IDLab Seminar: Why Humans Still Outperform AI in Strategic Games
On March 6, 2026, the International Laboratory of Intangible-driven Economy (IDLab) held its regular scientific seminar. Dmitry Dagaev, Head of the Laboratory of Sports Studies (LIS) and Senior Research Fellow at IDLab, presented a report titled “Not Yet: Humans Outperform LLMs in a Colonel Blotto Tournament.” The study was co-authored by Egor Ivanov (Junior Research Fellow at IDLab), Petr Parshakov (Head of IDLab), Alexey Savvateev (mathematician and science communicator), and Gleb Vasiliev (Junior Research Fellow at LIS). The research focuses on a classical game-theoretic problem—the Colonel Blotto game—within the context of the modern competition between humans and Large Language Models (LLMs).The study is supported by the Russian Science Foundation (RSF) project 25-18-00539, “Comparative Analysis of AI-Based Agents and Real Individuals in Economic Decision-Making.”
.jpg)
The relevance of the research is driven by the fact that in many fields, artificial intelligence already performs at a level comparable to or even exceeding that of humans. The researchers sought to determine whether this superiority persists in situations involving complex strategic interaction where no single optimal winning algorithm exists. The focus was on AI's capacity for deep reasoning in environments where success depends on the ability to anticipate an opponent's logic and effectively allocate limited resources.

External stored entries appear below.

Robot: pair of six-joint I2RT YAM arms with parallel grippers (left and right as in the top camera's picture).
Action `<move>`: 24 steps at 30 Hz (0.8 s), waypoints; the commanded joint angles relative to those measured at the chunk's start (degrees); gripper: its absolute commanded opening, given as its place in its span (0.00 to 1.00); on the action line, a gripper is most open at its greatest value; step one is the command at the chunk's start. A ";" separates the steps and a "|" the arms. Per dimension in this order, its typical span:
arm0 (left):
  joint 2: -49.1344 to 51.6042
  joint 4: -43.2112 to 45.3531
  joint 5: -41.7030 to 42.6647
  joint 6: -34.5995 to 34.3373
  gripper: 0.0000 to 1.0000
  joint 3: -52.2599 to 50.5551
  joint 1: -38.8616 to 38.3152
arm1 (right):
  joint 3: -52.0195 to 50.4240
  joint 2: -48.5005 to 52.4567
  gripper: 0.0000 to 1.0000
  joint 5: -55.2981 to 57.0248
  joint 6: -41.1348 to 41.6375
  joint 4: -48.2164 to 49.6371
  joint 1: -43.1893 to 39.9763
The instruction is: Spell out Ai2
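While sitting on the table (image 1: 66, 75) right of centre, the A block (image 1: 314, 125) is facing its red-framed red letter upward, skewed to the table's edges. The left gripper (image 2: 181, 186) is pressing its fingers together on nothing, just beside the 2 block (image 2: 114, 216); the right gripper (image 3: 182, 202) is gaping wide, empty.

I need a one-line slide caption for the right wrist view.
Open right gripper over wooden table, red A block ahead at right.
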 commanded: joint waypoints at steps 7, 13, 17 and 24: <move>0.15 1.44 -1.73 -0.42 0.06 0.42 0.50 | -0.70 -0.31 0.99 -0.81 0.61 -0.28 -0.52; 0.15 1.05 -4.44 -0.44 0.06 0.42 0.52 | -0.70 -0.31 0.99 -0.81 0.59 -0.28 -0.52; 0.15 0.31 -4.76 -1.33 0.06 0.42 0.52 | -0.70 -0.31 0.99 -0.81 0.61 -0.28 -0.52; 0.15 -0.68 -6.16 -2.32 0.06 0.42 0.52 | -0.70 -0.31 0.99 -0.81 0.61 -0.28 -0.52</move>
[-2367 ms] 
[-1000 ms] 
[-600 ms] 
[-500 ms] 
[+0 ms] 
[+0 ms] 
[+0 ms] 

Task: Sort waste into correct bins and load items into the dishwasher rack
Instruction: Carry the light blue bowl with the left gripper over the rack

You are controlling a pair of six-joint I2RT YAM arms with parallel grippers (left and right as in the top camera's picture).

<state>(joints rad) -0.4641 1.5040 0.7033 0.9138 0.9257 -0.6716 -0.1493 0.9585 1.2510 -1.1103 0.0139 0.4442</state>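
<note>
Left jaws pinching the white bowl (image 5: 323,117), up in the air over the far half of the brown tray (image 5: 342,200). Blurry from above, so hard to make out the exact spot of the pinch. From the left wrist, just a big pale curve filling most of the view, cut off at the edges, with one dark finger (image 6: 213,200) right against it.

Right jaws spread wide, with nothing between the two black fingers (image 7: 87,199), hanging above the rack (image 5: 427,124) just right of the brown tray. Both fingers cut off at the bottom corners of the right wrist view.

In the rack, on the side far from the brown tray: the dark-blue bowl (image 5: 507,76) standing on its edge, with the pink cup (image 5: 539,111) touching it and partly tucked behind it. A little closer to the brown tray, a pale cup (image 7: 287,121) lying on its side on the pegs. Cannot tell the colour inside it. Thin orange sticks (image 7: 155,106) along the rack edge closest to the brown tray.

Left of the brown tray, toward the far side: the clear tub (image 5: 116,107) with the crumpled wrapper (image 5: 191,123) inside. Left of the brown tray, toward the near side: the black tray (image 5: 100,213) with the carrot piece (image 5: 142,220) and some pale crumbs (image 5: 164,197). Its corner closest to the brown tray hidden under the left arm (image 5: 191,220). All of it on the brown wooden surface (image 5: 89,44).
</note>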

To collect data, the authors conducted a series of round-robin tournaments in which participants competed against one another using strategies disguised as a political election campaign. Each player was required to distribute 100 resource units across nine states to outperform their opponent in the majority of them (more details about the tournament can be found here: https://idlab.hse.ru/news/1129828404.html). The researchers compared the approaches of over 200 individuals with several popular large language models (LLMs). The results showed that humans consistently outperform AI. The researchers hypothesized that this might be due to the use of so-called "k-level reasoning" — the human ability to calculate an opponent's logic several steps ahead. Empirical testing supported this hypothesis: while the models often chose a simple uniform distribution or made calculation errors, humans employed flexible multi-level strategies, deliberately sacrificing some areas to secure victory in others.

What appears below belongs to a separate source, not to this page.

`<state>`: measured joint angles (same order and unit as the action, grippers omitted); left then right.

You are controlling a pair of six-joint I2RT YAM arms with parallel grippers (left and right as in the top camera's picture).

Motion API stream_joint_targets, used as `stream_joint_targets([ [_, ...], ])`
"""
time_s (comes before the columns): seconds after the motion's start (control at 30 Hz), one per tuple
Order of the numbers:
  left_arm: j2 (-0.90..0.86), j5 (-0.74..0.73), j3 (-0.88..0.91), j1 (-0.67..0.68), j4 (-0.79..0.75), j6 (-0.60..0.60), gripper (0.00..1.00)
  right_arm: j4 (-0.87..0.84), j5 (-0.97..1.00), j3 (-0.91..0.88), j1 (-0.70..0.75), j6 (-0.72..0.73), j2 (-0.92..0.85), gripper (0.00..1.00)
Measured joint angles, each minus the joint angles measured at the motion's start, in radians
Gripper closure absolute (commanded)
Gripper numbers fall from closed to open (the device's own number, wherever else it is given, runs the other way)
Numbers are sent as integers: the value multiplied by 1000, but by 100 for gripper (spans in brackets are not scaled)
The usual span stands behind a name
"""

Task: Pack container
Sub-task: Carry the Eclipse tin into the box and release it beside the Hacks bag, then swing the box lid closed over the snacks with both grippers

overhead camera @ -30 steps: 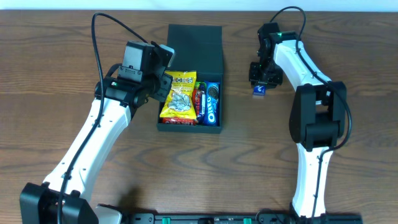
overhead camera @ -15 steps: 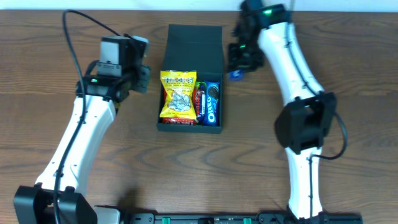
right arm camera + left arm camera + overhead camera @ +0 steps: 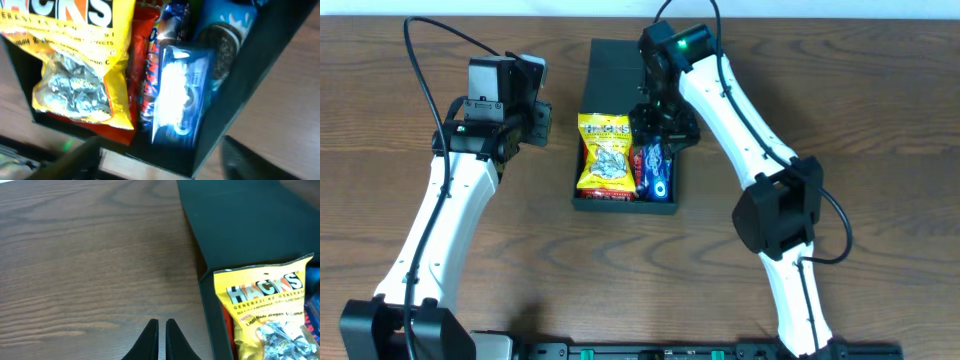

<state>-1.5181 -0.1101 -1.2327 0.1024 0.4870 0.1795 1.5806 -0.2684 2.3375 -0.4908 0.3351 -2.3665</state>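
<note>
Container sits mid-table, between the 2 arms, a dark teal box with the flap lid open and lying flat on the far side. We see 4 snack items packed in the tray part. The yellow HACKS packet fills the left half, label up. A red packet stands on edge just right of it, touching it. An Oreo pack lies along the right wall. A small blue-and-white packet lies on top of the Oreo pack, beside the red one; its print is too blurred to read.

Right gripper hangs directly over the right half of the tray, above the blue packet. In the right wrist view its 2 fingers are spread wide at either side of the frame and blurred. Nothing is between them, so we call it released, and the packet lies free in the box.

Left gripper is over bare table just left of the container, level with the lid hinge and apart from the box wall. Its fingertips are nearly touching, only a thin slit between them. We call it clenched on nothing.

Both arms reach in from the near edge of the table.
</note>
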Motion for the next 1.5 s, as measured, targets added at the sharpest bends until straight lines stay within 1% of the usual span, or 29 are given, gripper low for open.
stream_joint_targets([
  [0.07, -1, -33, 0, 0, -25, 0, 92, -3, 0, 0, -3, 0, 0, 13],
  [0.13, -8, -69, 0, 0, -52, -7, 94, -8, 0, 0, -1, 2, 0, 21],
  [0.17, -18, -91, 0, 0, -67, -16, 94, -11, 0, 0, 1, 5, 0, 30],
  [0.2, -41, -122, 0, 0, -87, -24, 94, -15, 0, 0, 6, 14, 0, 50],
  [0.23, -67, -147, 0, 0, -95, -29, 94, -19, -2, 0, 14, 7, 0, 65],
  [0.27, -93, -170, 0, 0, -106, -34, 94, -21, -4, 0, 21, 2, 0, 76],
  [0.3, -121, -194, 0, 0, -122, -41, 94, -22, -9, 0, 29, -11, 0, 87],
  [0.33, -152, -220, 0, 0, -140, -47, 94, -22, -14, 0, 35, -26, 0, 94],
  [0.37, -177, -241, 0, 0, -153, -51, 94, -22, -19, 0, 41, -45, 0, 99],
  [0.5, -254, -327, 2, 0, -205, -72, 94, -22, -38, 0, 42, -108, 0, 98],
  [0.63, -259, -392, 2, 5, -211, -79, 94, -33, -71, 0, 11, -163, 0, 98],
  [0.8, -259, -435, 2, 24, -203, -79, 94, -53, -96, -10, -49, -193, 0, 98],
  [1.07, -288, -452, 2, 36, -160, -79, 94, -68, -117, -37, -76, -203, 0, 98],
  [1.2, -328, -456, 2, 36, -158, -79, 94, -69, -118, -37, -76, -203, 0, 98],
  [1.5, -351, -459, 2, 39, -174, -79, 94, -92, -95, -37, -83, -189, 0, 98],
])
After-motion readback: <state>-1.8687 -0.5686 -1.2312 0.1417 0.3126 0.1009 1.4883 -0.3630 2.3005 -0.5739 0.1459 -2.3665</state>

The analysis also revealed that the most successful human participants were those with a background in STEM (Science, Technology, Engineering, and Mathematics). An intriguing fact also emerged: humans showed almost no adaptation of their strategies to a specific opponent. Despite the fact that changing the pool of participants (from humans to neural networks) theoretically requires a revision of strategic choices, players did not change their resource allocation logic. This suggests that participants relied primarily on the rules of the game rather than attempts to predict the actions of a specific opponent, effectively perceiving the AI in the same way they would a human competitor.
The seminar concluded with a discussion where participants explored ways to improve AI performance through prompt engineering or by assigning specific social roles to the models. These suggestions are viewed as promising avenues for potentially testing the robustness of the findings in future research.